**GOAL OF THE EXERCISE:**
Exactly the lines from the line containing "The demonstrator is" through the last line of the entries below should appear in the answer, reproduced verbatim.

**DATASET CONTENT:**
────────────────────────────────────────

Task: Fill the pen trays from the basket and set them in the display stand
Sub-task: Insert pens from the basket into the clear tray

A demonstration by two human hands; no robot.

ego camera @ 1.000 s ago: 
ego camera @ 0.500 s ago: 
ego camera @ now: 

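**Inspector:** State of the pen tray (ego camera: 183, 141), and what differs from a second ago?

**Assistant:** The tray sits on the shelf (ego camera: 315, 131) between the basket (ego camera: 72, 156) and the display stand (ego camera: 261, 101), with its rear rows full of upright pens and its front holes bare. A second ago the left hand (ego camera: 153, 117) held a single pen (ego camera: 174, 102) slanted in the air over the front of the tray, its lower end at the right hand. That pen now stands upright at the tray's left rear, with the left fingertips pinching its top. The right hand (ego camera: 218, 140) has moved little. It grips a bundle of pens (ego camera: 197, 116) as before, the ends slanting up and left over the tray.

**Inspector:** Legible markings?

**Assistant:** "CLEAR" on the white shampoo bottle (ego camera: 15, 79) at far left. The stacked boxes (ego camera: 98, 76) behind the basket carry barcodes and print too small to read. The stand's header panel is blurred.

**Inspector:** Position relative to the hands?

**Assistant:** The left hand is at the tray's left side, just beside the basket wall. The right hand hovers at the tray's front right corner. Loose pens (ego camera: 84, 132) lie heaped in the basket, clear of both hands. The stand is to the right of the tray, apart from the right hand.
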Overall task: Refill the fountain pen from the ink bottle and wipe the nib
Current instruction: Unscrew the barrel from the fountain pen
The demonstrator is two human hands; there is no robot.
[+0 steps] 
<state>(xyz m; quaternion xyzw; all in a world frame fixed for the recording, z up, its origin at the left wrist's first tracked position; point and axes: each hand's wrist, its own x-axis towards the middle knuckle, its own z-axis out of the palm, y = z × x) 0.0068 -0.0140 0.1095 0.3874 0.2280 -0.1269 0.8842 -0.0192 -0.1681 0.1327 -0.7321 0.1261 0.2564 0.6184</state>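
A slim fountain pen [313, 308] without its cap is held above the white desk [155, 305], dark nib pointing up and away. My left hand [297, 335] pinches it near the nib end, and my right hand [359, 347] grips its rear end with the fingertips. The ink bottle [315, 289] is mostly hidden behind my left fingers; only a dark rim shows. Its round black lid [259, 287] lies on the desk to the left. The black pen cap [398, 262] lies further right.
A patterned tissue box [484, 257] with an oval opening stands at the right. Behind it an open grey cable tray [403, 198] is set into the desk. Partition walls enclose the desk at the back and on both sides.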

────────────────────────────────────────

**TASK ANSWER:**
The demonstrator is two human hands; there is no robot.
[+0 steps] 
<state>(xyz m; quaternion xyzw; all in a world frame fixed for the recording, z up, its origin at the left wrist's first tracked position; point and axes: each hand's wrist, its own x-axis towards the middle knuckle, its own z-axis out of the palm, y = z × x) 0.0068 -0.0140 0.1095 0.3874 0.2280 -0.1269 0.8842 -0.0192 -0.1681 0.1327 -0.7321 0.1261 0.2564 0.6184</state>
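A slim fountain pen [313, 308] without its cap is held above the white desk [155, 305], dark nib pointing up and away. My left hand [297, 335] pinches it near the nib end, and my right hand [359, 347] grips its rear end with the fingertips. The ink bottle [315, 289] is mostly hidden behind my left fingers; only a dark rim shows. Its round black lid [259, 287] lies on the desk to the left. The black pen cap [398, 262] lies further right.
A patterned tissue box [484, 257] with an oval opening stands at the right. Behind it an open grey cable tray [403, 198] is set into the desk. Partition walls enclose the desk at the back and on both sides.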

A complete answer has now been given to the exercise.